__What you need to do__:
Search for the word "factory" in the entries. Each line that holds it should be copied.

[Material for the task Boundary: Start]

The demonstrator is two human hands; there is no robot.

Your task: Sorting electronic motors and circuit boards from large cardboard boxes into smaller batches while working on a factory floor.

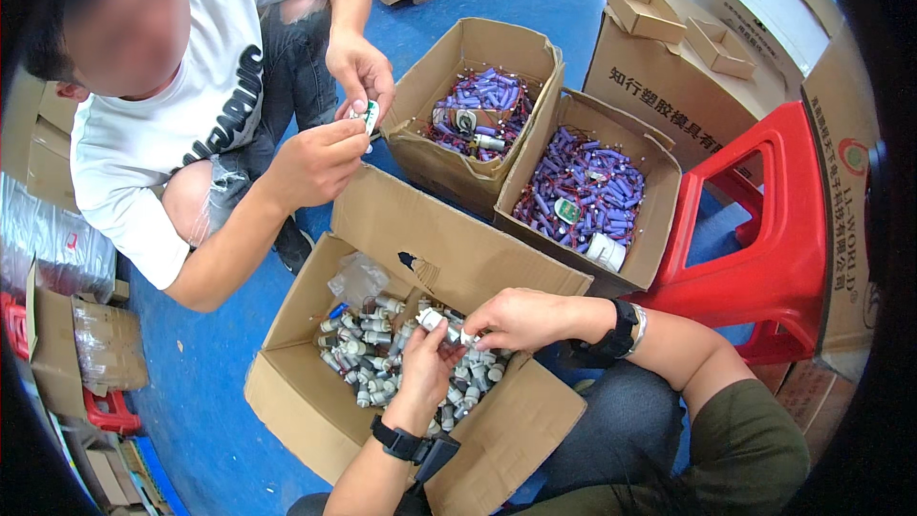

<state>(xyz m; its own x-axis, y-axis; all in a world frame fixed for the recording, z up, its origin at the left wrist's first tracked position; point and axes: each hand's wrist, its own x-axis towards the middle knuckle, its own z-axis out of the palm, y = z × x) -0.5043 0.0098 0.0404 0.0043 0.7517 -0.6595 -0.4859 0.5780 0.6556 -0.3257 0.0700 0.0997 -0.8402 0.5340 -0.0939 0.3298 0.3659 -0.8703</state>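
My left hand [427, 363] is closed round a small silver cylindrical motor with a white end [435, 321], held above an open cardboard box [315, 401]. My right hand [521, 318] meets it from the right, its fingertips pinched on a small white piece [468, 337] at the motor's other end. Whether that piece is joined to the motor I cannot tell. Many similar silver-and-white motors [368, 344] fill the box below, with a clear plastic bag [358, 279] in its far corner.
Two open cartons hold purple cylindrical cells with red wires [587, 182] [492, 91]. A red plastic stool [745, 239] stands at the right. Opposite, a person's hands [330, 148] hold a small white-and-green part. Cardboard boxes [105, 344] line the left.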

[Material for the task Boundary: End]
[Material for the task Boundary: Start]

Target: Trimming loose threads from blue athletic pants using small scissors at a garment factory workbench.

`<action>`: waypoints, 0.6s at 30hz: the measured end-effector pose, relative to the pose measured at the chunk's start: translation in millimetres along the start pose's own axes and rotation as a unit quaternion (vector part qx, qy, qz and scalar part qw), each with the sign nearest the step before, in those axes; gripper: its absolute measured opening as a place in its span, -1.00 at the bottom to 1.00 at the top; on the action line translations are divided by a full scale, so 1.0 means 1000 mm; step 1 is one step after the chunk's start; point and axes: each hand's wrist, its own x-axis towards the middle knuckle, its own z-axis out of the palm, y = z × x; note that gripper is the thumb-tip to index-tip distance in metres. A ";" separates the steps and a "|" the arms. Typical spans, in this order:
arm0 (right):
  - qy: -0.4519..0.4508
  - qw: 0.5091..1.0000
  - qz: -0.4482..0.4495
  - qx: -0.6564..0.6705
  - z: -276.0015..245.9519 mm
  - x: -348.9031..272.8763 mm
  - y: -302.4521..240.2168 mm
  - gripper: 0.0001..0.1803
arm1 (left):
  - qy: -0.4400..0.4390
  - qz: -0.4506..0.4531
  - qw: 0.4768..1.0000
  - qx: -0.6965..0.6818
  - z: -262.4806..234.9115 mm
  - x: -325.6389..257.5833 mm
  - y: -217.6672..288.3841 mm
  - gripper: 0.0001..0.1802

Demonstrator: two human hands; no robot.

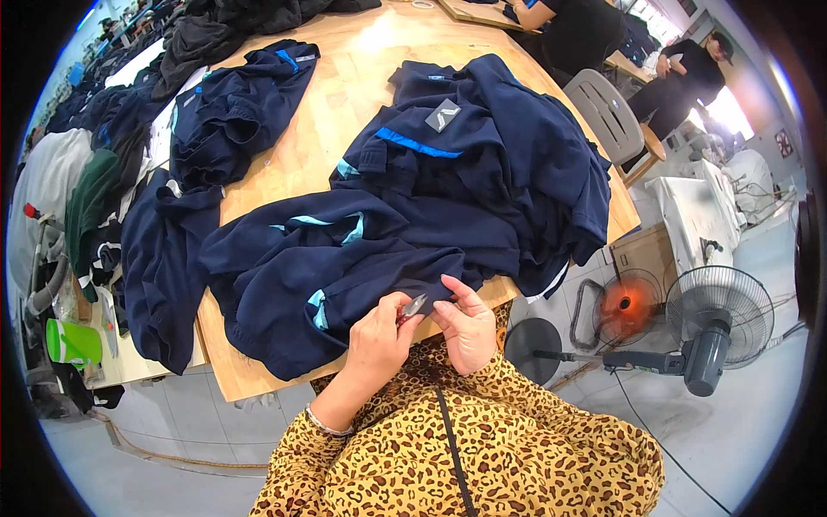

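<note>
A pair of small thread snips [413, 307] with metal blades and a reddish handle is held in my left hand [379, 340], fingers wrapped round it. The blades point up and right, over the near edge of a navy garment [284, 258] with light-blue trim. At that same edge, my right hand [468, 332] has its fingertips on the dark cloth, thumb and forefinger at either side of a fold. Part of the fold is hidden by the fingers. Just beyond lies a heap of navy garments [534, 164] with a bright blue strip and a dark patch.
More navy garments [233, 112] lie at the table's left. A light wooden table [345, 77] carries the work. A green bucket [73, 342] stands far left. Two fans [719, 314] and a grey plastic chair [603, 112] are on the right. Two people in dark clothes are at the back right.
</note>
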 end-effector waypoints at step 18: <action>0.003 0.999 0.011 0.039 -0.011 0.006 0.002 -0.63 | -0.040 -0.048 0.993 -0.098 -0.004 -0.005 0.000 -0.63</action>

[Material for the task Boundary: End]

__Answer to the exercise__:
Your task: Sorting electronic motors and circuit boards from large cardboard boxes into smaller batches while working on a factory floor.
Target: Trimming loose threads from blue athletic pants using small scissors at a garment factory workbench.

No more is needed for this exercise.